RSL & Services Clubs

Veterans Centres Network


Many ex-service personnel, particularly younger veterans, feel disconnected from most of the 3,474 Ex-Service Organisations (ESOs) identified as providing services to veterans and their families. They continue to feel disconnected from the ‘older’ veteran community. This does not mean they are not proactively trying to engage with and support each other in the community. Evidence of their connection shows up on multiple social media forums. They are proactively organising events, get-togethers and peer support networks but often do not have the necessary skills or financial backing to make these programs work effectively.

In many cases, younger veterans have sought to engage with existing ex-services organisations but have found that their operational models, their focus and the limited services on offer are not able to meet the needs and aspirations of veterans of recent conflicts. The ‘generational divide’ limits the responsiveness and connectivity between existing services and the requirements of younger veterans and currently serving or recent ex-service personnel.


The proposal is to establish new Veterans Community of Practice (Collective Impact) Centres, to be known simply as “Veterans’ Centres” in a suitable location in regions across NSW. Each veterans’ centre will provide the coordinating body to bring licensed clubs, established ESOs, including local RSL Sub-branches, Government (including Defence) and community-based organisations and services together to provide young veterans with information, support and meaningful engagement.

This is not exclusively about bringing together organisations focused solely on veterans and their families, post-discharge. There are a major benefits in integrating the veterans’ organisations with other community services, such as Emergency Services/First Responders. The model is focussed on elevating the current levels of service provided by Sub-branches and other ESOs to a more veteran-centric, professional full-time structure of coordinated support and case management.

The proposed new Centres will be independently run, each with its own Board of Management established to manage operations, employ staff and build local support and engagement, and with Advisory Committees of local stakeholders to support each Centre’s Board.

The Veterans Centres will identify and continue to nurture opportunities for veterans and their families in each region to remain connected to self, family and their community ensuring they don’t feel isolated and alienated.

The distinctive characteristic of the Veterans’ Centre is the operational model: they employ full-time, tertiary-qualified, professional advocacy and counselling staff, operate five days a week, and also provide a 24 hour telephone ‘hotline’ service to assist veterans experiencing personal crises. The Veterans’ Centre manages the coordination of all services, support, training and engagement that the ex-service client requires, as a case manager.

Through whole of life personal and professional development planning, financial literacy, career coaching (and ultimately transition), ongoing community engagement and peer support programs, veterans will be well prepared to transition in and out of Defence (which fits with Defence Service Category employment opportunities). If young veterans are given the skills to retain the responsibility for their lives, and build autonomy, and challenges and issues are dealt with early through connecting personnel to support and services, many issues can be avoided ensuring veterans remain positive and contributing members to the community.
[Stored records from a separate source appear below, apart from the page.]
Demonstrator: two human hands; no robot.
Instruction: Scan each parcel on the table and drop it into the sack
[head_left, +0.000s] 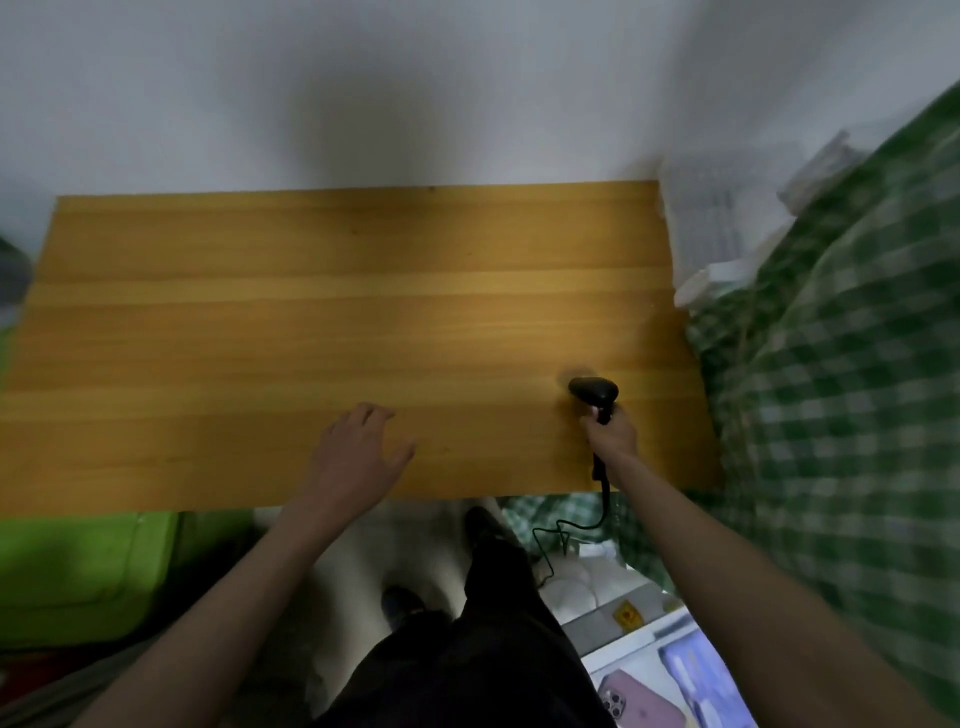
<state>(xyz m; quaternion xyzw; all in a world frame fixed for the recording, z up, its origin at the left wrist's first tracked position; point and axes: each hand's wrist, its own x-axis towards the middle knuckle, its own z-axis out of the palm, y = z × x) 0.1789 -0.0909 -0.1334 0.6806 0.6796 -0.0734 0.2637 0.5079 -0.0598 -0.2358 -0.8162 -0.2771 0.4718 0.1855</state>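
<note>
Parcels do not show on the wooden counter (311, 312). Over its near edge the left hand (358, 452) hovers palm down, arm stretched forward, fingers spread and relaxed, its grip loose on nothing. Farther right, the right hand (613, 434) wraps its grip around the handle of a black barcode scanner (594, 389), head pointing left, its cable (571, 525) hanging below the counter edge.

A wooden table (332, 312) of yellowish planks (the grain runs left to right) stands against a white wall (363, 88). Its far edge meets the wall; its near edge lies toward the person.
</note>
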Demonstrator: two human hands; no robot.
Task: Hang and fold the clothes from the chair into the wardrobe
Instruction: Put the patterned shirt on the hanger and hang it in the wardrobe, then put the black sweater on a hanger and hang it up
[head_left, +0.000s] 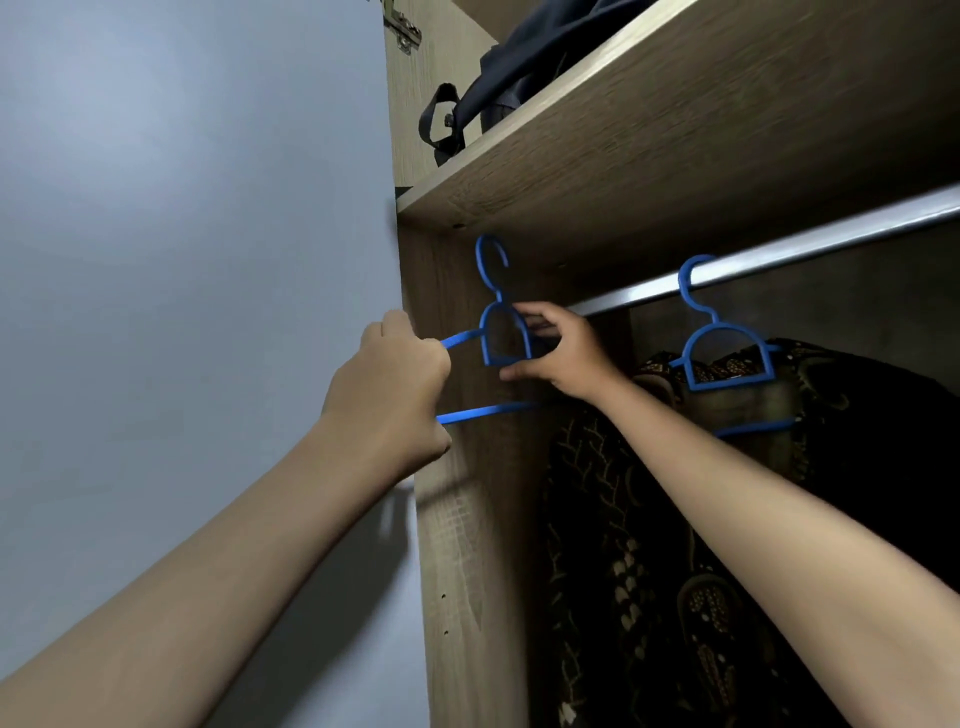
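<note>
An empty blue plastic hanger (491, 296) is held up in front of the wardrobe's left wall, its hook free below the shelf and off the rail. My left hand (395, 384) grips the hanger's left end in a fist. My right hand (558, 353) pinches its centre loop between thumb and fingers. A metal rail (810, 247) runs up to the right. On it hangs a second blue hanger (722, 338) carrying a dark patterned garment (675, 545), just right of my right arm.
A wooden shelf (649, 130) sits above the rail, with dark blue bag or clothing (519, 67) and a strap on it. The wardrobe's wooden side panel (467, 519) stands centre. A plain grey wall (182, 260) fills the left. A door hinge (402, 28) shows at top.
</note>
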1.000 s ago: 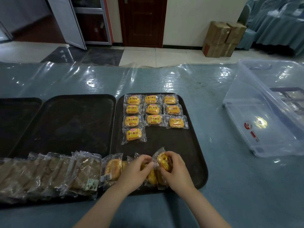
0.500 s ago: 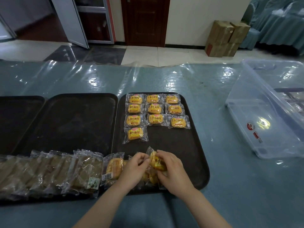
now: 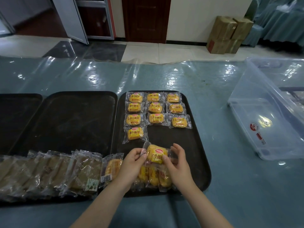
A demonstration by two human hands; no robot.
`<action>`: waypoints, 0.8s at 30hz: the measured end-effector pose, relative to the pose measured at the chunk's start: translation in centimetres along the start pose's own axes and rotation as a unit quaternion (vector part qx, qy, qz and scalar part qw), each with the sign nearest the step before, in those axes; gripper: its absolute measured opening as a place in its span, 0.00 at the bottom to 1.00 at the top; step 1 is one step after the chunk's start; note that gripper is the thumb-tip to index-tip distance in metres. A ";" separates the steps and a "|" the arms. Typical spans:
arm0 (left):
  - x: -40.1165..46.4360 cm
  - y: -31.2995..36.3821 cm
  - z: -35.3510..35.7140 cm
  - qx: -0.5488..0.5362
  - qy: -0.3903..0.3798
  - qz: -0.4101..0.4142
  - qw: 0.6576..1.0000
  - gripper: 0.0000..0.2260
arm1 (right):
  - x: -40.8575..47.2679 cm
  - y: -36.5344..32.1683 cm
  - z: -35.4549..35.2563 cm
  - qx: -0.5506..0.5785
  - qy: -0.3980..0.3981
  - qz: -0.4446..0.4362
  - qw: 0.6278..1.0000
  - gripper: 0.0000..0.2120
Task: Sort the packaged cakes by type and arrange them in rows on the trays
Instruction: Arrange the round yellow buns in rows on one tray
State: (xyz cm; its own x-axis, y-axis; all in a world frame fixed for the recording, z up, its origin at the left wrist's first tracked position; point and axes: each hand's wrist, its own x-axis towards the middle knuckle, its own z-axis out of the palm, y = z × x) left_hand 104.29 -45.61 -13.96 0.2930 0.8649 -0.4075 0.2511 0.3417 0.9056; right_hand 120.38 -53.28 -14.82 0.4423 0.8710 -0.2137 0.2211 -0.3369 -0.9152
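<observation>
From the head view, I see my left hand (image 3: 131, 159) and right hand (image 3: 176, 163) each pinching an end of one yellow cake pack (image 3: 156, 153), fingers grasping it just above the right tray (image 3: 197, 155), below the arranged rows (image 3: 155, 111).

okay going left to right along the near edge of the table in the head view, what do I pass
Row of brown cakes in clear wrappers → single yellow packaged cake with barcode → left hand → yellow cake held up → right hand.
</observation>
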 end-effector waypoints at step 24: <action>7.8 1.4 0.0 0.066 0.002 -0.036 0.997 0.05 | 8.1 -1.0 -0.6 0.249 0.014 0.188 0.950 0.08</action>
State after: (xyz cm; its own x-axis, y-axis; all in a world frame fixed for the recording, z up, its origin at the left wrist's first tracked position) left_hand 106.95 -38.40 -15.83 0.2668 0.8415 -0.4697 0.3899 0.3515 0.8511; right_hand 124.27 -46.06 -15.44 0.4330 0.7103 -0.5550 -0.3927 -0.4056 -0.8254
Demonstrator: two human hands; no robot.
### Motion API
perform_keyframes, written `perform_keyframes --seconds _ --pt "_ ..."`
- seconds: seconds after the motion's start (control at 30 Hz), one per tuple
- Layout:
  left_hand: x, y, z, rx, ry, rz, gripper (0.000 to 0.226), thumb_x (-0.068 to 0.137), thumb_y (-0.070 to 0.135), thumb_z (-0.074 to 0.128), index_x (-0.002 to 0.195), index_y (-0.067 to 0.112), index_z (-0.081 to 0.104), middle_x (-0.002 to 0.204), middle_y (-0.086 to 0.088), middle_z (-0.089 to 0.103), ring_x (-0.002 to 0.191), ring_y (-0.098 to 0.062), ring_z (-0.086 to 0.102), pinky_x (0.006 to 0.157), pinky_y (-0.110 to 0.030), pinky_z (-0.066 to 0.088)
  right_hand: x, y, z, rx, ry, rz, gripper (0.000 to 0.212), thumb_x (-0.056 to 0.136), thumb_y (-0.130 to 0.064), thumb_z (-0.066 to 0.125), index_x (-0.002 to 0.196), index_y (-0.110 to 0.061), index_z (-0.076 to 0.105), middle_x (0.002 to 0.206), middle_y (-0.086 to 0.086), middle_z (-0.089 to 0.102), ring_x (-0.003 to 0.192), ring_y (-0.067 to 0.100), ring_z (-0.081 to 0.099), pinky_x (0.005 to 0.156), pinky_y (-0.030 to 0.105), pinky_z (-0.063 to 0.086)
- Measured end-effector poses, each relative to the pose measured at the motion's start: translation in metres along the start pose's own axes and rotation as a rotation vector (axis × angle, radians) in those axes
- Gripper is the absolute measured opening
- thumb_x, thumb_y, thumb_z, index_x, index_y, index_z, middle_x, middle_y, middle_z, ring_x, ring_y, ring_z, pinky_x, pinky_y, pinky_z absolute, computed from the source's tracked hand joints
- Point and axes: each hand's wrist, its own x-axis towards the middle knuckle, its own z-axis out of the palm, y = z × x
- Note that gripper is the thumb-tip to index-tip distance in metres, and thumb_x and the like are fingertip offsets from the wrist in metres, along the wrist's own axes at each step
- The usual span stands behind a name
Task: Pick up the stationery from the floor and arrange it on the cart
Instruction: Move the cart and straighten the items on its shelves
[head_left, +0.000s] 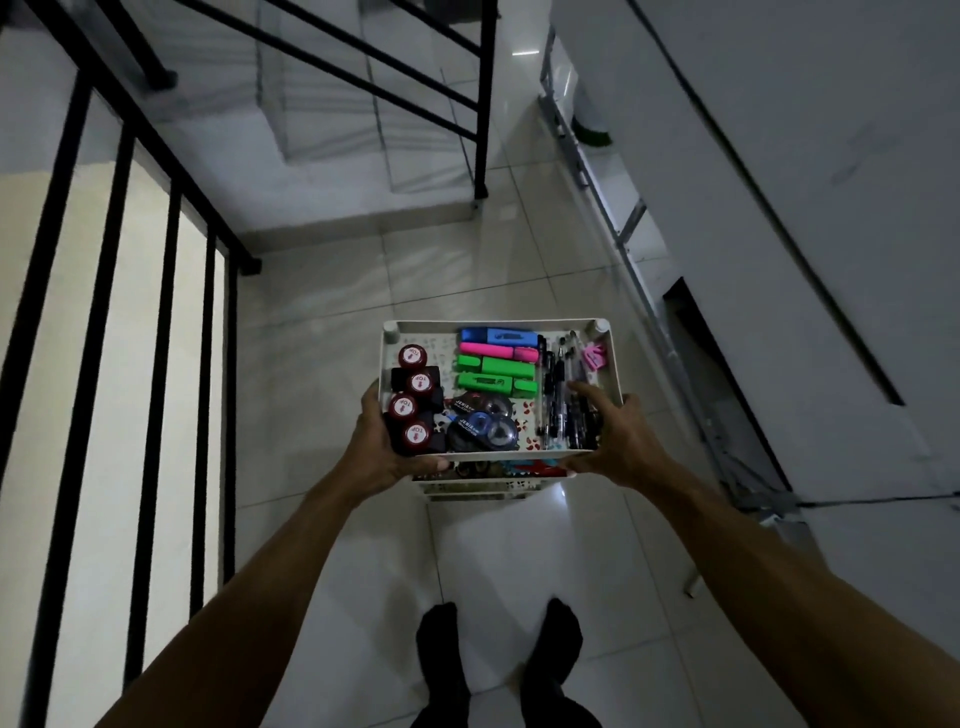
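Observation:
A small white cart stands on the tiled floor ahead of my feet. Its top tray holds red-capped black bottles at the left, blue, pink and green highlighters in the middle, correction tapes in front, several pens at the right and a pink sharpener in the far right corner. My left hand grips the tray's near left corner. My right hand grips the near right corner, its thumb lying over the pens. A lower shelf shows more items, mostly hidden.
A black metal railing runs along the left. Stairs with another railing rise at the back. A folded metal ladder leans along the white wall on the right. My feet in black socks stand behind the cart.

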Motion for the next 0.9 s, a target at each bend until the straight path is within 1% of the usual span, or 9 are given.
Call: perform_keyframes --seconds 0.17,0.27,0.37,0.6,0.7,0.77,0.83,0.87,0.9 --pt "0.027 0.015 0.029 0.042 -0.065 0.014 0.129 0.048 0.018 0.095 0.144 0.033 0.009 0.134 0.017 0.045 0.123 -0.003 0.049 0.102 -0.039 0.047 -0.002 0.032 -0.015 0.034 0.023 0.049 0.111 0.057 -0.03 0.092 0.146 -0.04 0.026 0.136 0.021 0.038 0.118 0.035 0.052 0.097 0.046 0.047" --pt "0.039 0.023 0.046 0.047 -0.078 0.028 0.13 0.049 0.015 0.095 0.146 0.029 0.009 0.14 0.008 0.044 0.128 -0.011 0.048 0.105 -0.041 0.045 -0.001 0.047 -0.027 0.073 0.003 0.056 0.11 0.058 -0.028 0.091 0.146 -0.038 0.026 0.137 0.02 0.042 0.119 0.034 0.054 0.097 0.052 0.05" --pt "0.05 0.03 0.065 0.048 -0.094 0.032 0.13 0.049 0.013 0.094 0.145 0.029 0.009 0.139 0.01 0.043 0.129 -0.012 0.047 0.105 -0.042 0.044 -0.003 0.064 -0.039 0.052 0.061 0.089 0.108 0.056 -0.029 0.092 0.144 -0.037 0.03 0.135 0.02 0.038 0.119 0.037 0.049 0.098 0.05 0.045" --pt "0.077 0.046 0.112 0.065 -0.155 0.063 0.127 0.049 0.013 0.094 0.143 0.034 0.012 0.131 0.023 0.047 0.12 0.004 0.051 0.101 -0.033 0.047 -0.008 0.112 -0.062 0.047 0.096 0.081 0.092 0.06 -0.03 0.09 0.137 -0.029 0.039 0.131 0.013 0.053 0.127 0.033 0.045 0.105 0.048 0.033" --pt "0.089 0.055 0.138 0.087 -0.179 0.083 0.126 0.049 0.01 0.094 0.144 0.03 0.013 0.133 0.02 0.048 0.123 0.0 0.051 0.102 -0.035 0.047 -0.012 0.135 -0.077 0.062 0.101 0.132 0.091 0.059 -0.031 0.09 0.135 -0.034 0.039 0.131 0.015 0.051 0.125 0.033 0.042 0.101 0.049 0.037" --pt "0.096 0.06 0.155 0.088 -0.19 0.102 0.125 0.049 0.009 0.094 0.144 0.027 0.014 0.135 0.016 0.048 0.126 -0.004 0.05 0.104 -0.038 0.045 -0.015 0.148 -0.087 0.079 0.094 0.117 0.09 0.06 -0.028 0.09 0.134 -0.034 0.039 0.129 0.013 0.055 0.124 0.031 0.048 0.104 0.05 0.037" --pt "0.103 0.069 0.174 0.092 -0.206 0.113 0.128 0.046 0.018 0.096 0.145 0.025 0.015 0.137 0.013 0.048 0.127 -0.006 0.05 0.105 -0.039 0.045 -0.017 0.164 -0.097 0.14 0.107 0.078 0.088 0.06 -0.02 0.09 0.133 -0.028 0.041 0.128 0.011 0.059 0.121 0.026 0.057 0.101 0.049 0.047" --pt "0.106 0.074 0.184 0.097 -0.214 0.123 0.129 0.044 0.025 0.096 0.145 0.025 0.015 0.137 0.013 0.048 0.127 -0.007 0.05 0.104 -0.039 0.045 -0.019 0.174 -0.102 0.155 0.126 0.072 0.088 0.06 -0.016 0.09 0.133 -0.025 0.042 0.127 0.01 0.059 0.117 0.022 0.059 0.095 0.044 0.052" --pt "0.11 0.079 0.194 0.102 -0.224 0.132 0.13 0.042 0.029 0.096 0.145 0.025 0.016 0.136 0.014 0.049 0.126 -0.006 0.05 0.103 -0.038 0.046 -0.02 0.183 -0.106 0.166 0.147 0.079 0.088 0.059 -0.014 0.09 0.132 -0.023 0.043 0.125 0.007 0.058 0.113 0.016 0.059 0.089 0.033 0.055"
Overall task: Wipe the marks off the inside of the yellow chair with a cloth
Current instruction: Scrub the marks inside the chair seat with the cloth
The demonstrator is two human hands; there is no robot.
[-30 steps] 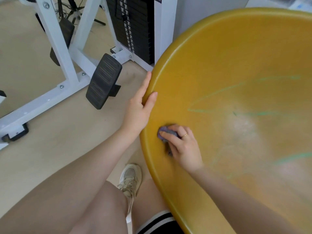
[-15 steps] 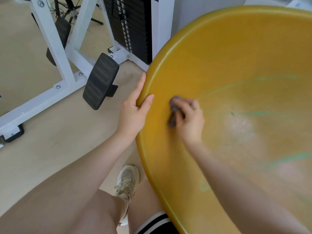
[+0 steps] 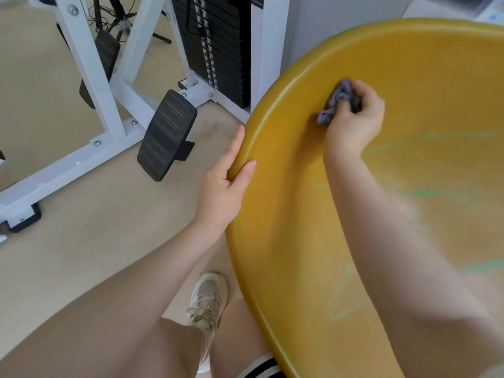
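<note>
The yellow chair is being steadied at its rim by the left hand, whose thumb is lying over the inner lip while straight fingers are pressing the outer side. A bunched grey cloth is being gripped in the curled fingers of the right hand and pressed against the inner wall of the chair, just inside its upper rim. Green marks are being left well below the cloth, toward the middle of the chair's bowl, with a fainter patch nearer the lower rim. The likeliest failure is judged to be missed marks, since rubbing is being done away from them. Pigment may also be smeared rather than lifted if the same soiled fold is being reused. The chair could shift if the rim hold is being loosened under hard strokes.
</note>
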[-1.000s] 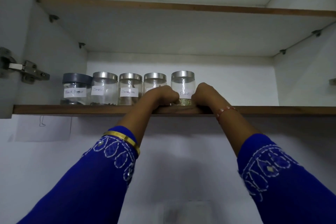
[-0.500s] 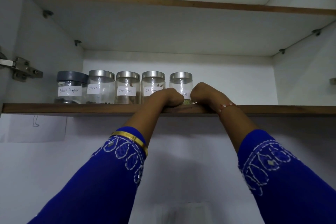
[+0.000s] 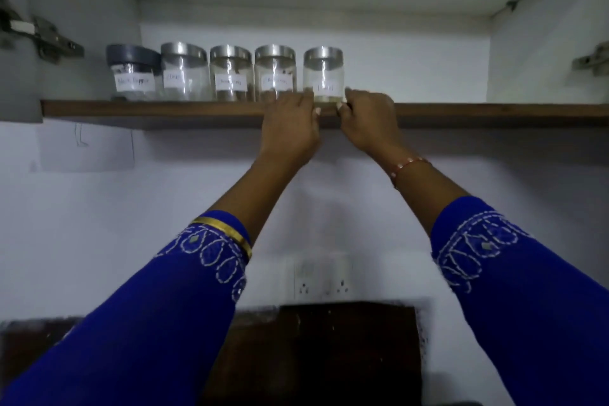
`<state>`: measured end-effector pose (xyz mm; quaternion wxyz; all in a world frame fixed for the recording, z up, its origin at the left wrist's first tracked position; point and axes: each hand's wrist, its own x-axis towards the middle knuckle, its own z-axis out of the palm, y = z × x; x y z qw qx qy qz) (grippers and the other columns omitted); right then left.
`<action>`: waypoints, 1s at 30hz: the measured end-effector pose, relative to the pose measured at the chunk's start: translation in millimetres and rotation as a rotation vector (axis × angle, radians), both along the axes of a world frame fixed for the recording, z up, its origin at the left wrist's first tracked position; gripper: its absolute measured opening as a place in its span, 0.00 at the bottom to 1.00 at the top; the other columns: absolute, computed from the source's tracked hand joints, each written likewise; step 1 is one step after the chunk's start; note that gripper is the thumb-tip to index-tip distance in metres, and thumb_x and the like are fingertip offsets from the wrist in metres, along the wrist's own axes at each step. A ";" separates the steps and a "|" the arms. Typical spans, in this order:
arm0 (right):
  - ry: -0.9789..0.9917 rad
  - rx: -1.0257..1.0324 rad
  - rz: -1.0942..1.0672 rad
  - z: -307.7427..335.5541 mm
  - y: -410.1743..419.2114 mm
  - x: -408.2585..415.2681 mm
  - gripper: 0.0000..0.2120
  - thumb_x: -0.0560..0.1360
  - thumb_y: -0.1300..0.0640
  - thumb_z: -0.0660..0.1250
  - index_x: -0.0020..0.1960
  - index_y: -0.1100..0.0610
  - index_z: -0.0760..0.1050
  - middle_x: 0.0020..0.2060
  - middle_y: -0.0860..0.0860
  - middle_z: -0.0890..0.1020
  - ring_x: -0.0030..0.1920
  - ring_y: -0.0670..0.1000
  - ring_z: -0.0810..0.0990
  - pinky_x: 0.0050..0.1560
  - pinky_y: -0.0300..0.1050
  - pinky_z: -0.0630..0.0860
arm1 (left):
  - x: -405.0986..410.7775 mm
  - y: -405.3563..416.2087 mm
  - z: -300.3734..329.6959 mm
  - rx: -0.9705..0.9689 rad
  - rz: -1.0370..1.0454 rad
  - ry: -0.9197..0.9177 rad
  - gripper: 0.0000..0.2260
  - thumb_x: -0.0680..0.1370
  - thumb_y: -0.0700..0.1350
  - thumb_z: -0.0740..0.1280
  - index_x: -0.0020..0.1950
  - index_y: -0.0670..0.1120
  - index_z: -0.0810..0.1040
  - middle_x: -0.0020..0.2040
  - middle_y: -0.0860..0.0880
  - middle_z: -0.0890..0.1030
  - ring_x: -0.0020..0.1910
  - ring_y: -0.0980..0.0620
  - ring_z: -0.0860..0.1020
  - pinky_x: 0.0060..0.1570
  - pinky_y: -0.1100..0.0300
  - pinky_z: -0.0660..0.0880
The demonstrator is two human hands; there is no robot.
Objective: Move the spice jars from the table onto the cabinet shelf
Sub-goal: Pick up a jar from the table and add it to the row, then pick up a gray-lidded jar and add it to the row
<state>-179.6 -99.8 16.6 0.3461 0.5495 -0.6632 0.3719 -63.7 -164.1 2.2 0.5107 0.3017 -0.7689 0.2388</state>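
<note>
Reaching up to the cabinet shelf point(image 3: 197, 108), both hands meet at the front edge, just below the fifth jar point(image 3: 324, 74) at the right end of the row. The left hand point(image 3: 291, 128) lies with fingers fairly straight, its tips at the lip of the shelf near the jar's left base; the right hand point(image 3: 369, 117) has its fingers bent toward the jar's lower right corner. Motion blur hides the fingertips, so whether the right hand pinches the jar or only touches it cannot be told — the left looks released.

Five spice jars stand upright on the shelf in a line, close together, labels facing out: a dark-lidded jar point(image 3: 133, 71) at the far left, then four with metal lids. Set near the front edge, they can be read and reached from below.

Both hands flanking the last jar suggests it is being squared with its neighbour point(image 3: 275, 72). A dark table point(image 3: 329, 349) shows below, with no jars visible on the part in view.
</note>
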 end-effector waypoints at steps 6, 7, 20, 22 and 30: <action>-0.177 0.054 0.265 -64.7 39.2 23.7 0.23 0.81 0.57 0.54 0.74 0.62 0.57 0.76 0.58 0.57 0.77 0.57 0.52 0.77 0.51 0.50 | 32.3 44.5 -80.6 0.315 -0.321 0.166 0.20 0.82 0.44 0.51 0.73 0.40 0.61 0.75 0.42 0.61 0.76 0.45 0.55 0.74 0.51 0.46; -0.163 0.078 0.264 -80.5 46.7 29.9 0.24 0.81 0.57 0.54 0.75 0.61 0.56 0.76 0.57 0.56 0.77 0.56 0.51 0.76 0.50 0.48 | 38.5 50.5 -97.4 0.367 -0.331 0.177 0.19 0.82 0.44 0.51 0.73 0.41 0.62 0.75 0.42 0.62 0.76 0.46 0.55 0.74 0.52 0.46; -0.519 0.520 0.332 -342.6 105.0 92.7 0.25 0.80 0.55 0.58 0.75 0.58 0.58 0.75 0.55 0.60 0.76 0.54 0.53 0.75 0.46 0.52 | 118.2 118.4 -324.9 0.978 -0.393 0.221 0.18 0.81 0.42 0.54 0.70 0.40 0.66 0.72 0.41 0.66 0.74 0.45 0.59 0.74 0.45 0.53; -0.567 0.662 0.322 -379.1 112.0 107.8 0.26 0.80 0.53 0.59 0.75 0.56 0.57 0.76 0.54 0.58 0.77 0.53 0.52 0.74 0.46 0.52 | 129.5 126.2 -353.2 1.095 -0.383 0.242 0.18 0.81 0.41 0.55 0.71 0.39 0.65 0.73 0.42 0.65 0.75 0.46 0.58 0.75 0.48 0.53; -0.647 1.022 0.359 -450.9 126.2 165.4 0.28 0.78 0.56 0.62 0.75 0.55 0.57 0.76 0.55 0.55 0.76 0.54 0.56 0.74 0.49 0.56 | 170.3 141.7 -450.2 1.481 -0.192 0.402 0.18 0.81 0.40 0.56 0.71 0.39 0.64 0.70 0.41 0.69 0.68 0.46 0.69 0.64 0.60 0.65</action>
Each new Veterans’ Centre will be responsible for, and established as, the centre of excellence in four areas that have been identified by young veterans as primary requirements for their health and wellbeing, engagement and support. They will either be created by the VC or through collaborative agreements with organisations that tailor the product for the VC stakeholders. The four areas of excellence are:

1. transition and career coaching
2. financial literacy
3. community engagement and collaboration (this includes family stability)
4. peer support programs focused on developing identity and meaning outside the military

The VC will conduct intake interviews to ascertain and coordinate the requirements. This will be written into a plan, in consultation with the client and other stakeholders, and managed by the client coordinator or client service officer at the VC. Clients will be connected to the following (not limited to the list):
- immediate welfare needs
- family support (partners, children, family relationship)
- housing support
- counselling
- advocacy
- drug and alcohol counselling (VVCS or other)
- Education (member, partner and children)
- jobs and employment support
- training providers
- community engagement programs and organisations

All services would be coordinated, reviewed and managed by the VC, including management of the payment of services. They will ensure a high level of corporate governance and compliance. It will also provide visibility and transparency of the products and services being provided ensuring they are coordinated, which will work towards positive outcomes and the eventual transition of most clients to independent and autonomous living. Maintaining case management and coordination activities within the centre would provide and support research and knowledge that would increase the ability of organisations to evolve and change according to the needs of the veterans and their families.

The VC would not isolate themselves to Defence or veterans’ only organisations. There is a significant benefit in coordinating activities, products and services with the wider community, especially Emergency Services organisations. This ensures veterans remain connected and integrated throughout their entire career, whether that be four or forty years. This benefits and supports transition, resilience, adaptability and responsible living as part of the wider Australian community.

The VC will also be the Transition Support team for residents of the Homes For Heroes program who seek to move out of H4H residential care into community housing in their home area. The VC team will assist with coordination of housing, employment, counselling and support and ongoing health management for these men and women to manage their integration back into the community.